Basic NAT for non UCI interface

faxloop · November 17, 2023, 10:02am

I am using a package that creates a network interface, vpn0, and need to NAT/masquerade the traffic on this interface using something like:

iptables -t nat -A POSTROUTING -o eth0.2 -j MASQUERADE
iptables -A FORWARD -i eth0.2 -o vpn0 -m state --state RELATED,ESTABLISHED -j ACCEPT
iptables -A FORWARD -i vpn0 -o eth0.2 -j ACCEPT

With well-supported software like wireguard, this can be easily done without manually writing firewall rules by assigning the VPN interface to the LAN zone. Unfortunately, this VPN interface does not appear in LuCI, so this is not an option.

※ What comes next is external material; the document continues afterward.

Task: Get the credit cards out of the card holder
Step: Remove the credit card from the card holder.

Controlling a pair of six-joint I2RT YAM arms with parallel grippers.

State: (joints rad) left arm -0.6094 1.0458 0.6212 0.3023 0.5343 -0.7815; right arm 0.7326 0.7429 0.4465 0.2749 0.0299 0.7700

What would be the best way to accomplish this? I tried translating the above rules with iptables-translate, but in each case, it seems I am missing a table or chain. Also, I assume it would not be enough to just 'translate' the old iptables rules. I'd have to write rules that integrate with the existing ruleset.

An easier option, if it were possible, would be to somehow make the VPN interface appear in LuCI/UCI. I'm unclear as to how difficult this would be.

I am running the stock OpenWrt firewall rules with minimal changes.

I'm all ears on how best to achieve this.

jow · November 17, 2023, 10:06am

Easiest solution is declaring a new firewall zone, but using a raw device selector instead of attached networks.

# this declares a zone container referencing "vpn0" and sets up the usual nat machinery
config zone 
  option name myvpn
  option device vpn0
  option input reject
  option output accept
  option forward reject
  option masq 1

# this allows unsolicited lan->myvpn (iptables -A FORWARD -i eth0.2 -o vpn0 -j ACCEPT)
# and established/related replies
config forwarding
  option src lan
  option dest myvpn

If you do not require specific handling of VPN you could even just add option device vpn0 to the existing wan zone, it would then inherit the standard wan policies.

mk24 · November 17, 2023, 4:20pm

The old way, which is no longer needed now that firewall option device exists, was to create a stub interface which only exists to attach an interface name to a device name.

/etc/config/network

config interface 'vpn'
    option device 'vpn0'
# OR really old syntax
    option ifname 'vpn0'
    option proto 'none'

Then network vpn can be included in a firewall zone.
This often appears in old instructions for OpenVPN. Do not use any of this in new releases.

faxloop · November 17, 2023, 5:27pm

This is exactly what I needed. Thanks.

system · November 27, 2023, 5:28pm

This topic was automatically closed 10 days after the last reply. New replies are no longer allowed.